Ael turned to Vel and Nirra.

He didn't speak.

He didn't need to.

They understood.

The three of them had walked through death, soul-bond, and silence.

But now came the real choice:

They could destroy this wound, unmaking the child and cleansing the pain—but at the cost of forgetting the lessons grief had taught the world.

They could become the silence, embracing numbness as truth and ending suffering forever—at the cost of life's beauty.

Or…

Ael stepped toward the child.

The boy tensed.

Ael reached out his hand.

Not with magic.

Not with anger.

With compassion.

And whispered, "Come with us."

The boy flinched as if struck.

"What?"

"You don't need to be erased," Ael said. "You need to be held."

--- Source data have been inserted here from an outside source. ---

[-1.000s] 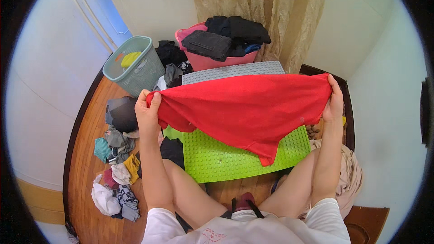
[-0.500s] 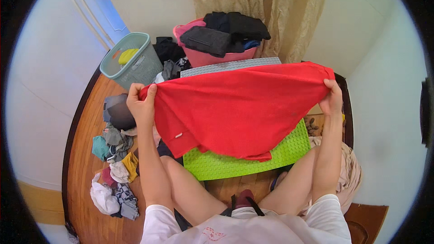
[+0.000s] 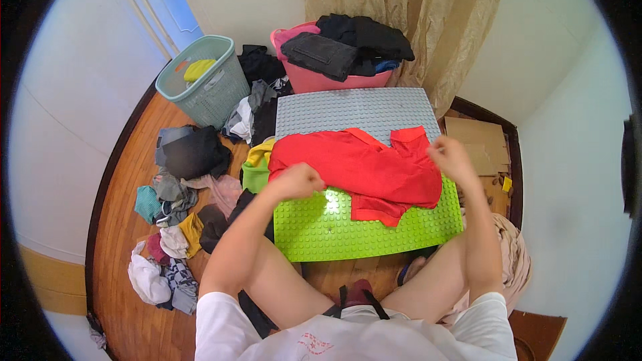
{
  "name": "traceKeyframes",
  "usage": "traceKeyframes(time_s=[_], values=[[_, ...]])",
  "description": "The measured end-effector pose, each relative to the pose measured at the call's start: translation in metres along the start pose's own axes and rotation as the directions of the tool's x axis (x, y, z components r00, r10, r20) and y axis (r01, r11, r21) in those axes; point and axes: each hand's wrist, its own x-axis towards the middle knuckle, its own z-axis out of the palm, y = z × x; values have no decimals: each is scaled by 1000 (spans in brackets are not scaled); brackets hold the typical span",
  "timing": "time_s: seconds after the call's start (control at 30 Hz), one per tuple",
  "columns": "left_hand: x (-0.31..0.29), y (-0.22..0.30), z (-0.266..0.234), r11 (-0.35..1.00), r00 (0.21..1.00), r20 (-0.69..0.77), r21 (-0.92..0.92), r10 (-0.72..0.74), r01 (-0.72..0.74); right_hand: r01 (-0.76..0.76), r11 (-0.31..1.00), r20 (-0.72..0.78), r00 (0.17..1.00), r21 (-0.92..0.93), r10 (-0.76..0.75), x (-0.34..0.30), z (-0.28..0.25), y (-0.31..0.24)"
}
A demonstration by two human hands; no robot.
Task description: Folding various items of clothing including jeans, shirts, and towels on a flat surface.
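A red garment (image 3: 374, 167), which looks like a shirt with banded sleeve ends, lies bunched across the table. The table's studded top is grey (image 3: 361, 103) at the far side and lime green (image 3: 368, 241) at the near side. Over the garment's near left edge is my left hand (image 3: 299, 180), its fingers curled and blurred. My right hand (image 3: 453, 159) is beside the garment's right end, fingers bent and smeared by motion. Whether either hand touches the cloth cannot be made out.
Behind the table stands a pink basket (image 3: 331, 80) heaped with dark clothes. A grey-green laundry basket (image 3: 207, 87) holds something yellow. Piles of clothes (image 3: 174, 241) lie on the wooden floor to the left. Beige cloth (image 3: 511, 261) and flat cardboard (image 3: 478, 144) are at the right.
The red garment was stretched between both raised hands; now it lies on the table, folded over itself. Both hands have come lower, and the left has moved inward to the right.
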Motion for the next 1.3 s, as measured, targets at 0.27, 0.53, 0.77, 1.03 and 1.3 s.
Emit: traceKeyframes(time_s=[0.27, 0.53, 0.77, 1.03, 1.3], values=[[46, 15, 81, 974, 979, 8, 99, -204, 202, 189, 981, -10, 982, -41, -189, 81, 147, -12], [62, 7, 90, 721, 914, -27, -625, -404, 300, -4, 916, 2, 1000, -401, 6, 89, 159, -24], [85, -13, 86, 197, 908, -29, -979, -418, 59, -330, 250, 382, 901, 910, -203, 64, 90, -83], [52, 60, 57, -98, 994, -35, -995, 106, -25, -370, -329, 132, 814, 869, -565, -24, -25, -170], [-41, 77, 22, 40, 986, 115, -993, 116, 112, 245, 204, -158, 916, 948, -369, -30, -83, -148]])
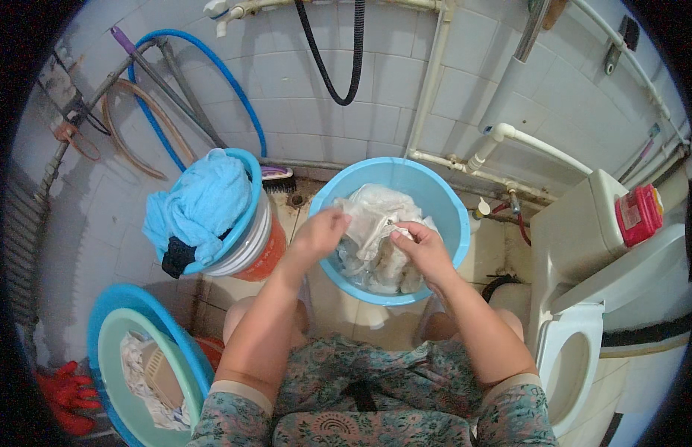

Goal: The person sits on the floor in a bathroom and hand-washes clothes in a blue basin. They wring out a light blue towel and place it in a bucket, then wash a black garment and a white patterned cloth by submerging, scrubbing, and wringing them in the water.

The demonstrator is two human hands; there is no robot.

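While the left hand (320, 235) pinches white cloth (373, 223), the right hand (425, 258) pinches it too.

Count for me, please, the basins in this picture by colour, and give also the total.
Blue: 3 (middle basin with white cloth, upper-left basin with blue cloth, lower-left basin)
Green: 1 (green basin, inside the lower-left basin)
Total: 4

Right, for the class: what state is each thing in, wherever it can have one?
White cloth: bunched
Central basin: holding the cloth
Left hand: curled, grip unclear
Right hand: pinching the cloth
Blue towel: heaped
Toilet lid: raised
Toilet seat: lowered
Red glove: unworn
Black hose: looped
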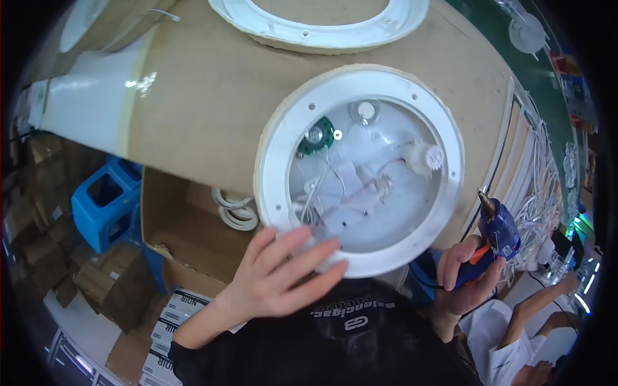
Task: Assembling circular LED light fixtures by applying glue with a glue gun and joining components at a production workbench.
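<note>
A round white housing (450, 138) lies on the table with its hollow inside facing up. Inside it are a green ring-shaped part (326, 143), a white ribbed knob (425, 157), a small round disc (365, 112) and thin wires (317, 186). My left hand (283, 269) rests on the housing's near-left rim, fingers spread, the fingertips close to the wires. To the right of the housing my right hand (467, 276) grips a dark blue hot glue gun (499, 231) with an orange trigger. Its metal nozzle points up and away from me, apart from the housing.
Another white ring housing (306, 32) lies at the far side of the brown table (206, 96). An open cardboard box (187, 225) with white rings stands below the left edge, beside a blue plastic stool (106, 199). Bundled white wires (537, 186) lie rightward; a co-worker (508, 334) sits near.
</note>
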Demonstrator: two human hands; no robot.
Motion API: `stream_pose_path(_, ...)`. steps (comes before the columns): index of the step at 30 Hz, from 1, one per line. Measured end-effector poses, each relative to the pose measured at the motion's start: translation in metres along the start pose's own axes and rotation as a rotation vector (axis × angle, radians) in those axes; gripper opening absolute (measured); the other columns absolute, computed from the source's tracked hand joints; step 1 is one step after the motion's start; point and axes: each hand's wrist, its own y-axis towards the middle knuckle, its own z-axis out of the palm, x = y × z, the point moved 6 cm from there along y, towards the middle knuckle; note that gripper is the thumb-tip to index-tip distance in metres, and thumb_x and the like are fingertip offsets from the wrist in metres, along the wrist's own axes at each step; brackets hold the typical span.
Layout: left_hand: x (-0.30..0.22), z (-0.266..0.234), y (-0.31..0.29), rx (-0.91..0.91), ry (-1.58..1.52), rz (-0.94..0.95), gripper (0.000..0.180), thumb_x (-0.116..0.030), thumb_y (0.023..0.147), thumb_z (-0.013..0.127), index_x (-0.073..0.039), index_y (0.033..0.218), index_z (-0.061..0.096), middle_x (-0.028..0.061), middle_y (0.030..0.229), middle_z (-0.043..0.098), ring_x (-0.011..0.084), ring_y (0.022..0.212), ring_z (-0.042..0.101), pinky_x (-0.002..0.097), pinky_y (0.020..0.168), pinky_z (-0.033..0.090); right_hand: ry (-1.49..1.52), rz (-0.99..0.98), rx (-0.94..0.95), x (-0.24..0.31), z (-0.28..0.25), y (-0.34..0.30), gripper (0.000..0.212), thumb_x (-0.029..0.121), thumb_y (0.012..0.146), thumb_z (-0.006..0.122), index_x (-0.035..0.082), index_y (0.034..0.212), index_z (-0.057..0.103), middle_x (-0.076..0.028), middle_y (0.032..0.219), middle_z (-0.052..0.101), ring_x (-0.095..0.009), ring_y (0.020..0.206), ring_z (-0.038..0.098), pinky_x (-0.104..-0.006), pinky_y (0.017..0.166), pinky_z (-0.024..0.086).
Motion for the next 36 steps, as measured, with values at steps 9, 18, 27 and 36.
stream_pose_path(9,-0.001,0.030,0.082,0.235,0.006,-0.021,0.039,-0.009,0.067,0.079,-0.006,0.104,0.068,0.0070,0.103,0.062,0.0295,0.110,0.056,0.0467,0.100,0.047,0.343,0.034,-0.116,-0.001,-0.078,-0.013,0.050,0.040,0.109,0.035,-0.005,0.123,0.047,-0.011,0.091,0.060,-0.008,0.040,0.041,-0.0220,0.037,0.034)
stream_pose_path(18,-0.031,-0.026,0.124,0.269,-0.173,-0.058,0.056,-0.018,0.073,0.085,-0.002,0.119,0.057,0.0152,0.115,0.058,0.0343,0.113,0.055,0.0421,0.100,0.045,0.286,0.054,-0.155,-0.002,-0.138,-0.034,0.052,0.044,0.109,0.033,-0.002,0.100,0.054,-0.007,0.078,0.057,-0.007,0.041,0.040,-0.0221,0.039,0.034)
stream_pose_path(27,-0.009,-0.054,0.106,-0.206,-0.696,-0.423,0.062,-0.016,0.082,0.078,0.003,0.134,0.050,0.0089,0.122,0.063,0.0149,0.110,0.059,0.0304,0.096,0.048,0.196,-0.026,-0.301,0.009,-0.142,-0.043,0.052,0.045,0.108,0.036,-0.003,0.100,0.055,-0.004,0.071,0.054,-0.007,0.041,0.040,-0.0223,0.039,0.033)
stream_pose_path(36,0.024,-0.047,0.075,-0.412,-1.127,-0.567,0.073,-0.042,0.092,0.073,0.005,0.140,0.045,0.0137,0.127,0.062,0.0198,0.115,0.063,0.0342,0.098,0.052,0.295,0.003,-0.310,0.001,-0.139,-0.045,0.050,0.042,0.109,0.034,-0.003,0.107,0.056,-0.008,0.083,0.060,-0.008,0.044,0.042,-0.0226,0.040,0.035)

Vel joined him, her hand resting on the boy's shoulder. "We carry the flame again—not to burn away pain, but to light the way through it."

Nirra knelt beside the child, her voice trembling with emotion. "I'll remember for you. Every wound. Every name. And I'll dream new ones into healing."

The boy stared at them.

For the first time, his hands trembled.

"What if it hurts?"

Ael smiled gently. "Then we'll hurt together."

A wave of gold light surged from the child's chest.

Not destructive.

Not chaotic.

Whole.

The shards rose into the air, fusing into a crown of memory above them—each piece no longer a blade, but a story.

A truth.

The child wept.

But his tears didn't fall in silence.

They sang.

As the mirrored world began to dissolve, the tree's hollow closed behind them, sealing the wound—not by force, but by acceptance.

The First Silence was no more.

But he was not lost.

He was reborn.

Not as a god.

Not as a weapon.

But as a boy walking beside them—quiet, uncertain… and finally free to feel.